DIRECTIONS — What you produce should be an exact transcription of the data, minus any pictures.

**** GIVEN DATA ****

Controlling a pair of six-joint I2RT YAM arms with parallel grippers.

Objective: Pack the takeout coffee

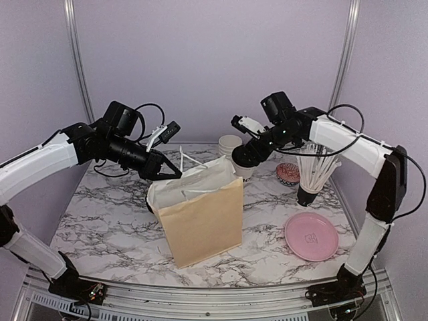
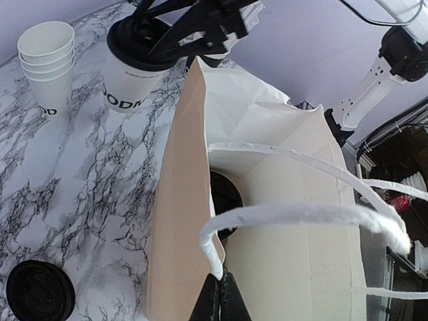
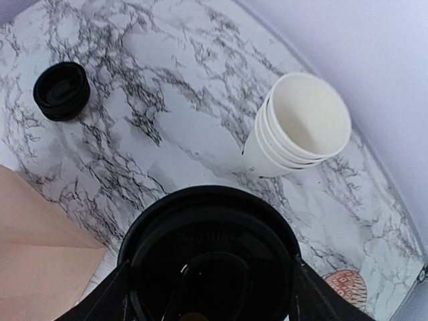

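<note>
"Where's the takeout coffee point(image 2: 127, 77) right now?"

"It's upright, toward the far edge of the counter point(image 1: 100, 221), just behind the right top corner of the paper bag point(image 1: 200, 217). The right end effector point(image 1: 249, 155) has it, with its fingers clamped on either side of the black lid. I can't tell from here whether its base is touching the marble."

"And the other arm?"

"The left end effector point(image 2: 219, 295) is pinched narrow on the bag's white handle point(image 2: 301, 215). I'd say that's keeping the mouth open."

"So which way does the cup go?"

"Up, I reckon, then toward the near edge and a touch toward the left edge, since the opening lies that side of it. Its long axis is vertical, so it should drop straight in. Mind you, something dark and round sits in the bag."
</note>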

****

TASK OUTPUT —
Controlling a pair of six-joint I2RT YAM arms with parallel grippers.

Objective: Pack the takeout coffee


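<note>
"Where's the takeout coffee point(image 2: 127, 77) right now?"

"It's upright, toward the far edge of the counter point(image 1: 100, 221), just behind the right top corner of the paper bag point(image 1: 200, 217). The right end effector point(image 1: 249, 155) has it, with its fingers clamped on either side of the black lid. I can't tell from here whether its base is touching the marble."

"And the other arm?"

"The left end effector point(image 2: 219, 295) is pinched narrow on the bag's white handle point(image 2: 301, 215). I'd say that's keeping the mouth open."

"So which way does the cup go?"

"Up, I reckon, then toward the near edge and a touch toward the left edge, since the opening lies that side of it. Its long axis is vertical, so it should drop straight in. Mind you, something dark and round sits in the bag."
</note>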

The exercise requires no further work.